__WORK TO COMPLETE__. From the records below, extract only the lines running from the line with "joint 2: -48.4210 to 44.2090" to the line with "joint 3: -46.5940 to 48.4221", both lines included, reproducing them exactly.

Segment Start: EXERCISE MATERIALS

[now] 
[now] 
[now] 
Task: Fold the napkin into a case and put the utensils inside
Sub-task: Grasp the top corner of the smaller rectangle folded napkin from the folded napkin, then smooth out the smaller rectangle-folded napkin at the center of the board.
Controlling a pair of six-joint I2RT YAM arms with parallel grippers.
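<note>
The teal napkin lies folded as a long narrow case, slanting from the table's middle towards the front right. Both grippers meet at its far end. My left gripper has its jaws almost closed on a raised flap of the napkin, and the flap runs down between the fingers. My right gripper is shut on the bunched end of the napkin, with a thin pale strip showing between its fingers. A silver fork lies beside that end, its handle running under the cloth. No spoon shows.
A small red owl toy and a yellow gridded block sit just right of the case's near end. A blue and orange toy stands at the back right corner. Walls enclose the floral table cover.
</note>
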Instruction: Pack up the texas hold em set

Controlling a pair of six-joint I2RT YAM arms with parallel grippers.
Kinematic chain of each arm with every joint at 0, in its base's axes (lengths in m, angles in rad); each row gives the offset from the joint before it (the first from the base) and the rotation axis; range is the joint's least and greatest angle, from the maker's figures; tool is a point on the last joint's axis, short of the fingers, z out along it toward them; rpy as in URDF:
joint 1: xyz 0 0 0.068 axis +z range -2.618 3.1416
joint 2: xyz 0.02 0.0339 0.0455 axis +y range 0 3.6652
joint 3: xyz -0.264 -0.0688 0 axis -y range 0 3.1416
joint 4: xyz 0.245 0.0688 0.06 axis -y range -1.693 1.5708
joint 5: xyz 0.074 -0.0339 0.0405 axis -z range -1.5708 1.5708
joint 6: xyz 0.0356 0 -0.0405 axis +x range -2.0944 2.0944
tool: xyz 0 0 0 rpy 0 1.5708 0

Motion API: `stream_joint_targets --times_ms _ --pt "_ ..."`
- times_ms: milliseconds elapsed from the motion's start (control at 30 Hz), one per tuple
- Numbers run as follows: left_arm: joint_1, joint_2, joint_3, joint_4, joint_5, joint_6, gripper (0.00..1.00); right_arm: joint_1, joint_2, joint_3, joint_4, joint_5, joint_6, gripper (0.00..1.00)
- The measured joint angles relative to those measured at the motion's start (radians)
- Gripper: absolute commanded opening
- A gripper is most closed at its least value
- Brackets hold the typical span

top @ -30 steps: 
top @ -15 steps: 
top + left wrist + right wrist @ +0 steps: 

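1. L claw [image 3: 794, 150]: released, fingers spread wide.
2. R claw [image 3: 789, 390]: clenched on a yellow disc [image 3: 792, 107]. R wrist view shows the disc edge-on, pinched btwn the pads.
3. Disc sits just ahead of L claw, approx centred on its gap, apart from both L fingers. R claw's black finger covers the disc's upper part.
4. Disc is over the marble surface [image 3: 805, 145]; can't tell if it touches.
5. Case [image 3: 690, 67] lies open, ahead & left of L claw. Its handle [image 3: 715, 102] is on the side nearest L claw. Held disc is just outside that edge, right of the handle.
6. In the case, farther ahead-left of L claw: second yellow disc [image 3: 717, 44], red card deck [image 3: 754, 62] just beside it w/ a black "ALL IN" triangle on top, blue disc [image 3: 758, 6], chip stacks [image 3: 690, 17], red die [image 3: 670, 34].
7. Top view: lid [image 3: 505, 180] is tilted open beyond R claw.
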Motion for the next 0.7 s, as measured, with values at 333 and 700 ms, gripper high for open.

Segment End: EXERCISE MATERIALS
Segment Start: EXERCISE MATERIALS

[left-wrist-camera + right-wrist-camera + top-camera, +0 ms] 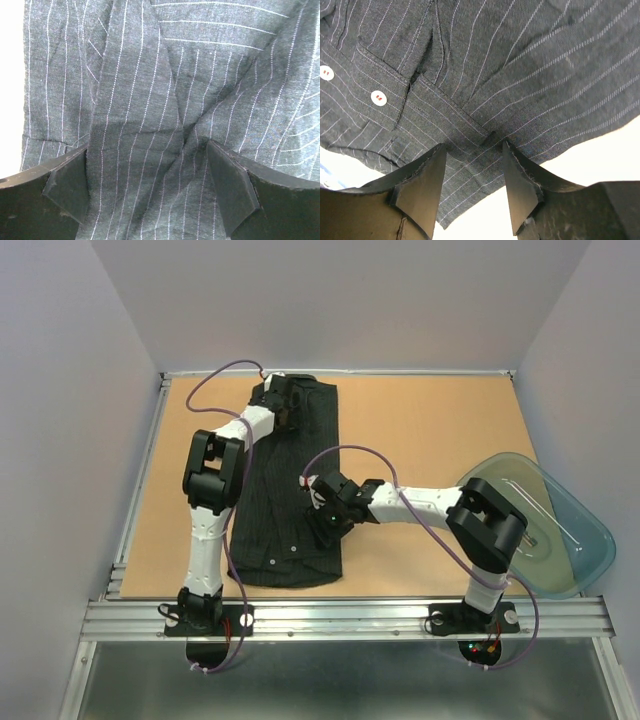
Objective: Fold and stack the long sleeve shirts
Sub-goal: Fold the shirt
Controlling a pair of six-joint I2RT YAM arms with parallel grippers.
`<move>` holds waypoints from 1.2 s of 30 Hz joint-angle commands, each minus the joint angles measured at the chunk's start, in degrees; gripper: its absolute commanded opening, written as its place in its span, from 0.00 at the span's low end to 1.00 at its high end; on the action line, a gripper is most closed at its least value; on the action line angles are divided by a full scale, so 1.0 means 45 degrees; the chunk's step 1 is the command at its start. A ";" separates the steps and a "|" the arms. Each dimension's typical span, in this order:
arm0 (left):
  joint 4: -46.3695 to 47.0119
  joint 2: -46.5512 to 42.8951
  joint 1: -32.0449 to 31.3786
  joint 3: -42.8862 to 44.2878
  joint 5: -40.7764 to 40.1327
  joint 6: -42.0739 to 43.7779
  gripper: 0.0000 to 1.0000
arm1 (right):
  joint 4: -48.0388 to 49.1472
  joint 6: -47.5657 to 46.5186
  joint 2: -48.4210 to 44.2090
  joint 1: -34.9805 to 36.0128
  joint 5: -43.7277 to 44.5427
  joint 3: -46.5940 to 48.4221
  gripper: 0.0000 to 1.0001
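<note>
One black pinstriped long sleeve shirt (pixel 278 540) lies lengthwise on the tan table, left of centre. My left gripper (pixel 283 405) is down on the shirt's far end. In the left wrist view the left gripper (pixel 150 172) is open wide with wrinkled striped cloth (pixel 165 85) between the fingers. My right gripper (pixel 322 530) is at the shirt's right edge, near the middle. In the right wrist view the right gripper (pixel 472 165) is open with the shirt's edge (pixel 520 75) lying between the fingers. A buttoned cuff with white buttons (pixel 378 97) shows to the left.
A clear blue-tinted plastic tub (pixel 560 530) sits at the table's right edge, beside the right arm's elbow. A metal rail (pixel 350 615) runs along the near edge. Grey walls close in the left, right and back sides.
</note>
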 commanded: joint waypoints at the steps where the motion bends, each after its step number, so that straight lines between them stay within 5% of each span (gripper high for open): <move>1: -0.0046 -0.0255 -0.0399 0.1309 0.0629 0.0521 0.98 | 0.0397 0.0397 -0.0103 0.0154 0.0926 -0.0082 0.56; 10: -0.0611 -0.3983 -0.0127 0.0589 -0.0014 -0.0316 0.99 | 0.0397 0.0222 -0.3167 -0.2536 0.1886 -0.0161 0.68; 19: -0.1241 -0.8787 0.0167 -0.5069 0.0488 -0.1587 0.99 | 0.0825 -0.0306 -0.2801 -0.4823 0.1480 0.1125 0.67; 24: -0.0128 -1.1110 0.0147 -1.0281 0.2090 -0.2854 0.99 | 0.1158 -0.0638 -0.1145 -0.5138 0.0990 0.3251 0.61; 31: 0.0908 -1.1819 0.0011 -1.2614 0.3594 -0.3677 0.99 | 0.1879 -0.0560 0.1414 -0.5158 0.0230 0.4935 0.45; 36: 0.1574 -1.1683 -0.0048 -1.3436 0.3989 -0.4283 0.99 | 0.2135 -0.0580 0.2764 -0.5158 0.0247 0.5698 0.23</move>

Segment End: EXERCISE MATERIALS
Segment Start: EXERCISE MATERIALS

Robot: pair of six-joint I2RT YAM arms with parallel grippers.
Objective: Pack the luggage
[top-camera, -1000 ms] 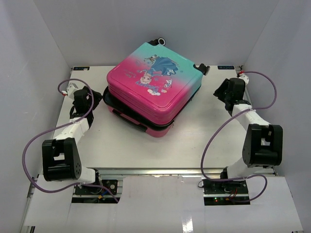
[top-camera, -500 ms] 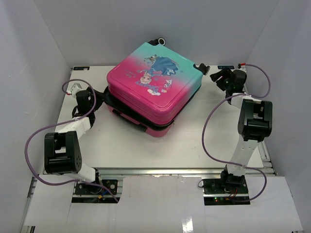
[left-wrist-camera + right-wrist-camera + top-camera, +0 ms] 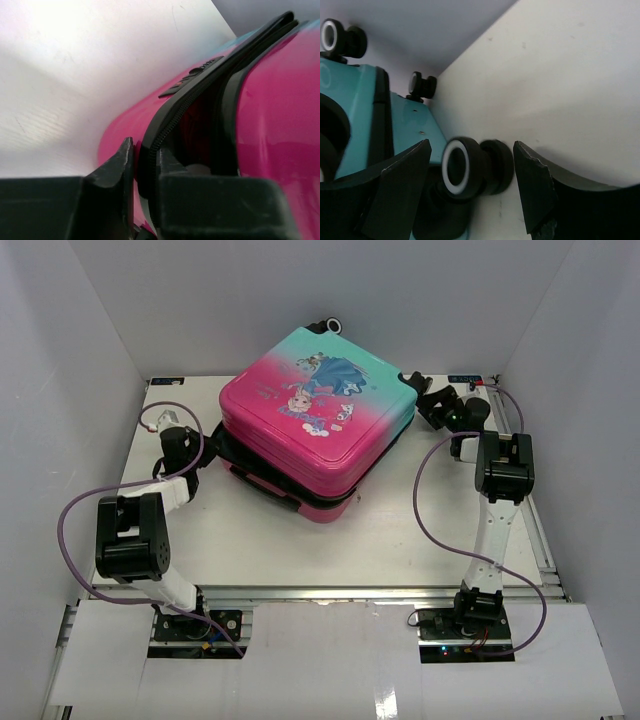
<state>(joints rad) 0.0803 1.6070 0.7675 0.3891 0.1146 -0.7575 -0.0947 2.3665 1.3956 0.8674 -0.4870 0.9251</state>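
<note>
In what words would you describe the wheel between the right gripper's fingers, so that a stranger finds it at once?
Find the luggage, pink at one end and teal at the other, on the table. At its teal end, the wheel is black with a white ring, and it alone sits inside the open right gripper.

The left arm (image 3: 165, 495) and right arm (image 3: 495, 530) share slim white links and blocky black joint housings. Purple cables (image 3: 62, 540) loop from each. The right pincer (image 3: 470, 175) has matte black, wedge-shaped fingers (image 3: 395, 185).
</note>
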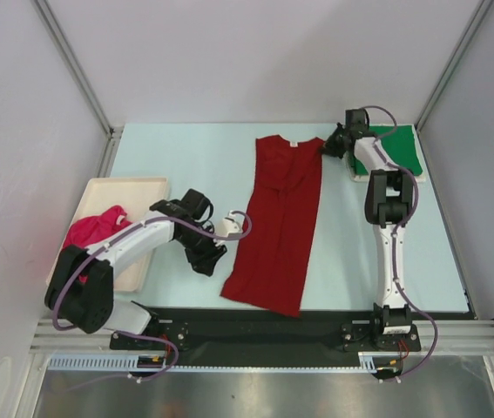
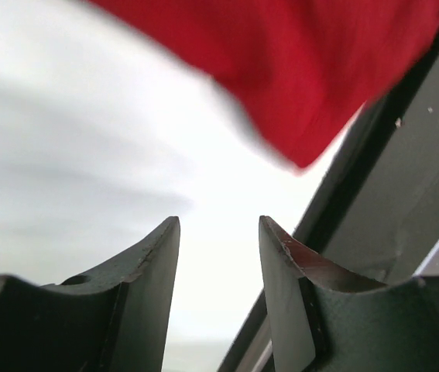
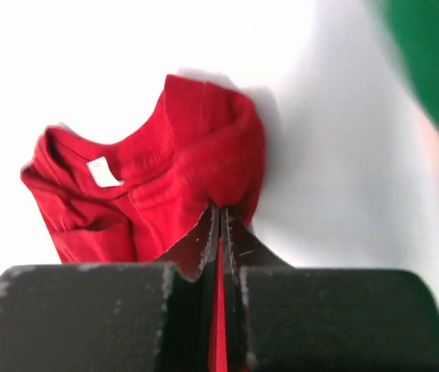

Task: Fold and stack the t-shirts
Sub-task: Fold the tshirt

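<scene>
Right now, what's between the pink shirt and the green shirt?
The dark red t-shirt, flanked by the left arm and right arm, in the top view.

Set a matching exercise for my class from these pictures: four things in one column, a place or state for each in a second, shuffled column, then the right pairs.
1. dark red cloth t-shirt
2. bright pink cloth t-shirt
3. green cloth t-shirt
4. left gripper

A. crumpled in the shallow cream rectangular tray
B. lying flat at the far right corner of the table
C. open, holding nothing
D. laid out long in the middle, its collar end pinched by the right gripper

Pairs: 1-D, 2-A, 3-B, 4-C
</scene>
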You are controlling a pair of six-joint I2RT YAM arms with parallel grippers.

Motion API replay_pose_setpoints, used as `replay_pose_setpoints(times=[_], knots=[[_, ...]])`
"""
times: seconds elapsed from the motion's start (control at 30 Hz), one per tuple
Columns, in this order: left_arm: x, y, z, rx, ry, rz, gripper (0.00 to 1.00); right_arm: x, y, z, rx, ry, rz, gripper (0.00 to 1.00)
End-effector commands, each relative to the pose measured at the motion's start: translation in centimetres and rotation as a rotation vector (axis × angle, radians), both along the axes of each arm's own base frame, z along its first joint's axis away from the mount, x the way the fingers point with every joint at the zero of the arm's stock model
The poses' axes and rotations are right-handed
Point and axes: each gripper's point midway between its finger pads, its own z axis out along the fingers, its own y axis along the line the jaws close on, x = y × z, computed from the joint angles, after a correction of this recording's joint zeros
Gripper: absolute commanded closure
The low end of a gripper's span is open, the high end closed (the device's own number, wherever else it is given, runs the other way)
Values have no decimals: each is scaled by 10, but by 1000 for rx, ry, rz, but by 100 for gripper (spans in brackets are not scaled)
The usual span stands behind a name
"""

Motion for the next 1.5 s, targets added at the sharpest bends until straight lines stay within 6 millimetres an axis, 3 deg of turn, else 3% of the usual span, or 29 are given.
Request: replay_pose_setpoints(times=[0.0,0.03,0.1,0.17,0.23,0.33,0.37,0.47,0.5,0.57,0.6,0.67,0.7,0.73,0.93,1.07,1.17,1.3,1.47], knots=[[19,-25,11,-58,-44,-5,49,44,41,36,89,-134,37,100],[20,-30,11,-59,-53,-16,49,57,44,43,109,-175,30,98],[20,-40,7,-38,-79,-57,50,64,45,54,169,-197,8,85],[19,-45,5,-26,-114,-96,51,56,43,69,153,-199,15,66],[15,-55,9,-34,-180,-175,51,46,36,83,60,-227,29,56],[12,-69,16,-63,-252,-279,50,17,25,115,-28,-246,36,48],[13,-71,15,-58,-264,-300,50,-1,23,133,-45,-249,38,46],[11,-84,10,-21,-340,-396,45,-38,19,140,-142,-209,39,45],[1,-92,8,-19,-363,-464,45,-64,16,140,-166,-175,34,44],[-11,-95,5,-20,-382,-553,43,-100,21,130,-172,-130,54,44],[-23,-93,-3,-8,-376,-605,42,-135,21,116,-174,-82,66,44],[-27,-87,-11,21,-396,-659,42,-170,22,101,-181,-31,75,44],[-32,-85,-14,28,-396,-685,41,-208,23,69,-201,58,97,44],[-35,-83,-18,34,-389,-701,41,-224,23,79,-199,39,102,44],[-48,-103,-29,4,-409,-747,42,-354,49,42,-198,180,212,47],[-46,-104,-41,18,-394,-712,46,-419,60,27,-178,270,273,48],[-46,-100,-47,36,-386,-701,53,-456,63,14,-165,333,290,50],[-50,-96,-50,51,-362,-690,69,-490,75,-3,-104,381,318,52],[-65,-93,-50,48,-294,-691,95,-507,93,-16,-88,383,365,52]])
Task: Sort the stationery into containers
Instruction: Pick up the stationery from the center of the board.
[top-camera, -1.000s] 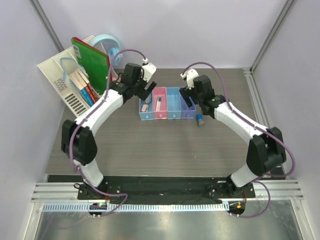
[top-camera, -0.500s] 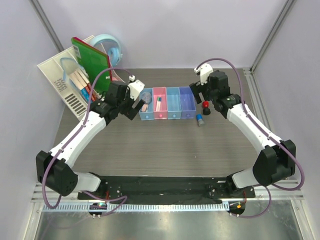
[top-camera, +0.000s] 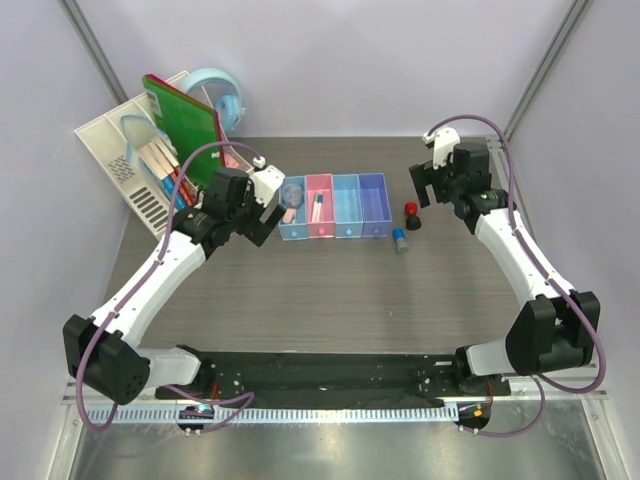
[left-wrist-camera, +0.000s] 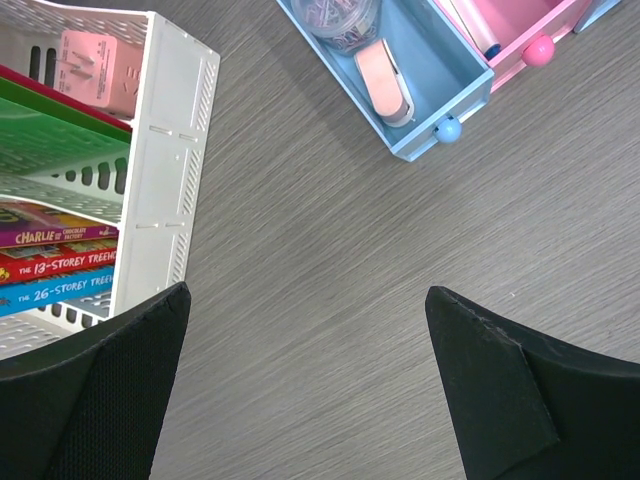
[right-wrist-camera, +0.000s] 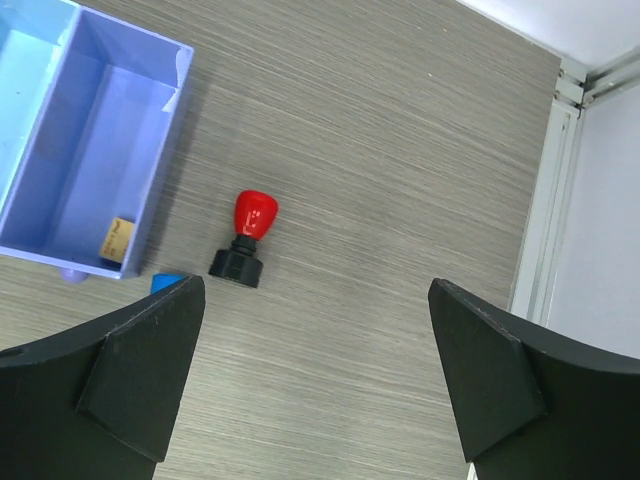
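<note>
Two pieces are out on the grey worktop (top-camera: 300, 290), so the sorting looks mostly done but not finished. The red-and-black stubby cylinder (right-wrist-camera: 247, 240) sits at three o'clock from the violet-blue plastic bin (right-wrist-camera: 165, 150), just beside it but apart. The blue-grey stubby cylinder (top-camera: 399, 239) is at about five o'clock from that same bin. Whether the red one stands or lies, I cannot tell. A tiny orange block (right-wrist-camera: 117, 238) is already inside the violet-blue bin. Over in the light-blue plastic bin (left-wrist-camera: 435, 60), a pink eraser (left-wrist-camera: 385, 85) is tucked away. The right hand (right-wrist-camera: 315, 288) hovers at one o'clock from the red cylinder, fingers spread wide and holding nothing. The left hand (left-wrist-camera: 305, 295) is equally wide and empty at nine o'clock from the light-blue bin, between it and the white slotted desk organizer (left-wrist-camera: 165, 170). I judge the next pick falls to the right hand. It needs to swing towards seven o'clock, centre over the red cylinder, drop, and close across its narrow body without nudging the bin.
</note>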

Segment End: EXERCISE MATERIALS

__ANSWER SPACE__.
  joint 2: -48.4210 to 44.2090
  joint 1: -34.9805 to 36.0128
  joint 5: -43.7277 to 44.5427
  joint 3: -46.5940 to 48.4221

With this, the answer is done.